Records provided section start

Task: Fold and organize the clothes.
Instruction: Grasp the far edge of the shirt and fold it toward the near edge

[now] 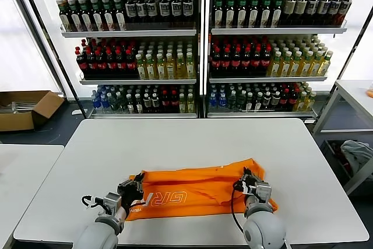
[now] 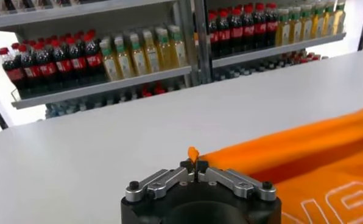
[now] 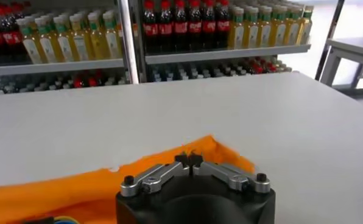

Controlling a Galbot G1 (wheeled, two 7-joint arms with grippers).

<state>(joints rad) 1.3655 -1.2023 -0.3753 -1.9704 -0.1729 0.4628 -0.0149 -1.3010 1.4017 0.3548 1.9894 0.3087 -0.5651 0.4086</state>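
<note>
The bright orange T-shirt (image 1: 195, 190) lies as a long folded strip near the front edge of the white table (image 1: 192, 144), white lettering up at its left part. My left gripper (image 1: 135, 184) is shut on the shirt's left end; in the left wrist view the gripper (image 2: 194, 165) pinches a small peak of the orange T-shirt (image 2: 303, 158). My right gripper (image 1: 247, 178) is shut on the shirt's right end; in the right wrist view the gripper (image 3: 188, 159) holds the edge of the orange T-shirt (image 3: 169, 155).
Shelves of bottled drinks (image 1: 198, 45) stand behind the table. A second white table (image 1: 26, 173) is at the left, a cardboard box (image 1: 26, 109) on the floor beyond it. A greyish-white cloth bundle (image 1: 358, 153) lies under a table at the right.
</note>
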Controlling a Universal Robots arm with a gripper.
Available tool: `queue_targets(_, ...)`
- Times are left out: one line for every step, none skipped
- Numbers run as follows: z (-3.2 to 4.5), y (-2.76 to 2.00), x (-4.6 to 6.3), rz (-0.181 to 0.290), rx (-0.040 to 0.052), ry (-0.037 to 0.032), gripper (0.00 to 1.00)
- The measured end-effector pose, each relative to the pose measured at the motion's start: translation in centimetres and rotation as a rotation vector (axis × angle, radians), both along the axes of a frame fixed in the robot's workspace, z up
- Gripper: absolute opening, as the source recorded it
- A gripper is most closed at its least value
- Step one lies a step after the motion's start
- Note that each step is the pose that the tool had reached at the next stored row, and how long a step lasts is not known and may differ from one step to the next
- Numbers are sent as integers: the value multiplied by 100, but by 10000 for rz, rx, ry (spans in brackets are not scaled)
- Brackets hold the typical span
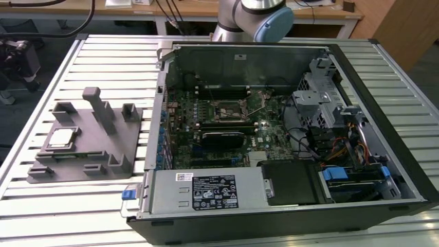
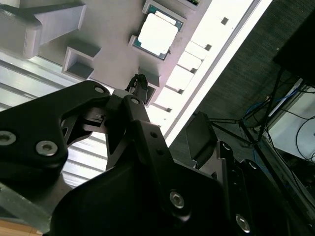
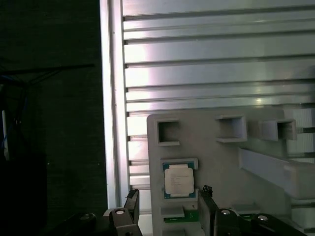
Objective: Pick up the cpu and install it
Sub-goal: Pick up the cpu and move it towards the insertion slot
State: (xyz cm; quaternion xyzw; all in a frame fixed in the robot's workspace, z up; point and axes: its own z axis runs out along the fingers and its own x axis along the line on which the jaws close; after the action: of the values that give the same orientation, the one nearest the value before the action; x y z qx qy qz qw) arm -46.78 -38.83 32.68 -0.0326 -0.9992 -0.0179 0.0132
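Hanging over the grey tray [image 1: 69,175] at the exterior view's left, the gripper [image 3: 169,205] has its jaws spread wide, and we see nothing held between them. In the first wrist view its two black fingers [image 3: 206,209] stand one to each side of the cpu [image 3: 178,180], and the gap between them is broader than the chip. Neither finger touches the chip or the tray as far as we can make out, though we cannot tell how high they hang above it. The cpu lies flat in a shallow square seat on the tray, pale metal top upward with a thin green rim around it. In the exterior view the cpu [image 1: 61,138] sits on the tray's left part, left of the tall upright pegs [image 1: 103,116]. The tray rests on the slatted metal table [image 1: 103,56], just beside the open computer case [image 1: 274,226], which lies to the tray's right. Inside the case we see the motherboard [image 1: 274,128] lying flat, with its square socket [image 1: 225,110] near the middle, well apart from the cpu. The arm [image 1: 247,15] rises at the far edge of the table, behind the case.
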Motion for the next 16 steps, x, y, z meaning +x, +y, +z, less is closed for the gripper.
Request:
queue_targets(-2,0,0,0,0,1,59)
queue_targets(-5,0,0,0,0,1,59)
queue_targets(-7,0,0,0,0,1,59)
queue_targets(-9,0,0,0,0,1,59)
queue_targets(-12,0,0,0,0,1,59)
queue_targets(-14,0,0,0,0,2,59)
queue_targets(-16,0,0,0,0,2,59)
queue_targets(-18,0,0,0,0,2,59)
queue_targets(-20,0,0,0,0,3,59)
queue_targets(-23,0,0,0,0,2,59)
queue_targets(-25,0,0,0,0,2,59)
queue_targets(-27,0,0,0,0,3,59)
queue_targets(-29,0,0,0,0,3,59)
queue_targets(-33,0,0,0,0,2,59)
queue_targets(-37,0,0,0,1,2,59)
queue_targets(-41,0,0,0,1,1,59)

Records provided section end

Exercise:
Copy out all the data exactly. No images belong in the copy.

Answer area:
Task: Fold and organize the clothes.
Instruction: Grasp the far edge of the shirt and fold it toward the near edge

[now] 
[now] 
[now] 

Controlling a Galbot G1 (wheeled, two 7-joint arms with grippers).

<state>(joints rad) 1.3655 -1.2023 -0.3753 -1.9704 -0.1729 0.4628 -0.0149 -1.3010 1.4017 0.3548 1.9894 0.3087 -0.5651 0.4086</state>
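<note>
The bright orange T-shirt (image 1: 195, 190) lies as a long folded strip near the front edge of the white table (image 1: 192, 144), white lettering up at its left part. My left gripper (image 1: 135, 184) is shut on the shirt's left end; in the left wrist view the gripper (image 2: 194, 165) pinches a small peak of the orange T-shirt (image 2: 303, 158). My right gripper (image 1: 247, 178) is shut on the shirt's right end; in the right wrist view the gripper (image 3: 188, 159) holds the edge of the orange T-shirt (image 3: 169, 155).
Shelves of bottled drinks (image 1: 198, 45) stand behind the table. A second white table (image 1: 26, 173) is at the left, a cardboard box (image 1: 26, 109) on the floor beyond it. A greyish-white cloth bundle (image 1: 358, 153) lies under a table at the right.
</note>
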Controlling a Universal Robots arm with a gripper.
Available tool: `queue_targets(_, ...)`
- Times are left out: one line for every step, none skipped
- Numbers run as follows: z (-3.2 to 4.5), y (-2.76 to 2.00), x (-4.6 to 6.3), rz (-0.181 to 0.290), rx (-0.040 to 0.052), ry (-0.037 to 0.032), gripper (0.00 to 1.00)
- The measured end-effector pose, each relative to the pose measured at the motion's start: translation in centimetres and rotation as a rotation vector (axis × angle, radians), both along the axes of a frame fixed in the robot's workspace, z up
- Gripper: absolute opening, as the source recorded it
- A gripper is most closed at its least value
- Step one lies a step after the motion's start
- Note that each step is the pose that the tool had reached at the next stored row, and how long a step lasts is not known and may differ from one step to the next
- Numbers are sent as integers: the value multiplied by 100, but by 10000 for rz, rx, ry (spans in brackets are not scaled)
- Brackets hold the typical span
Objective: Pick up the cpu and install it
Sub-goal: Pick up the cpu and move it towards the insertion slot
State: (xyz cm; quaternion xyzw; all in a frame fixed in the robot's workspace, z up; point and axes: its own z axis runs out along the fingers and its own x axis along the line on which the jaws close; after the action: of the values that give the same orientation, the one nearest the value before the action; x y z qx qy qz qw) arm -46.78 -38.83 32.68 -0.0326 -0.9992 -0.0179 0.0132
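Hanging over the grey tray [image 1: 69,175] at the exterior view's left, the gripper [image 3: 169,205] has its jaws spread wide, and we see nothing held between them. In the first wrist view its two black fingers [image 3: 206,209] stand one to each side of the cpu [image 3: 178,180], and the gap between them is broader than the chip. Neither finger touches the chip or the tray as far as we can make out, though we cannot tell how high they hang above it. The cpu lies flat in a shallow square seat on the tray, pale metal top upward with a thin green rim around it. In the exterior view the cpu [image 1: 61,138] sits on the tray's left part, left of the tall upright pegs [image 1: 103,116]. The tray rests on the slatted metal table [image 1: 103,56], just beside the open computer case [image 1: 274,226], which lies to the tray's right. Inside the case we see the motherboard [image 1: 274,128] lying flat, with its square socket [image 1: 225,110] near the middle, well apart from the cpu. The arm [image 1: 247,15] rises at the far edge of the table, behind the case.
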Motion for the next 16 steps, x, y, z meaning +x, +y, +z, less is closed for the gripper.
Request:
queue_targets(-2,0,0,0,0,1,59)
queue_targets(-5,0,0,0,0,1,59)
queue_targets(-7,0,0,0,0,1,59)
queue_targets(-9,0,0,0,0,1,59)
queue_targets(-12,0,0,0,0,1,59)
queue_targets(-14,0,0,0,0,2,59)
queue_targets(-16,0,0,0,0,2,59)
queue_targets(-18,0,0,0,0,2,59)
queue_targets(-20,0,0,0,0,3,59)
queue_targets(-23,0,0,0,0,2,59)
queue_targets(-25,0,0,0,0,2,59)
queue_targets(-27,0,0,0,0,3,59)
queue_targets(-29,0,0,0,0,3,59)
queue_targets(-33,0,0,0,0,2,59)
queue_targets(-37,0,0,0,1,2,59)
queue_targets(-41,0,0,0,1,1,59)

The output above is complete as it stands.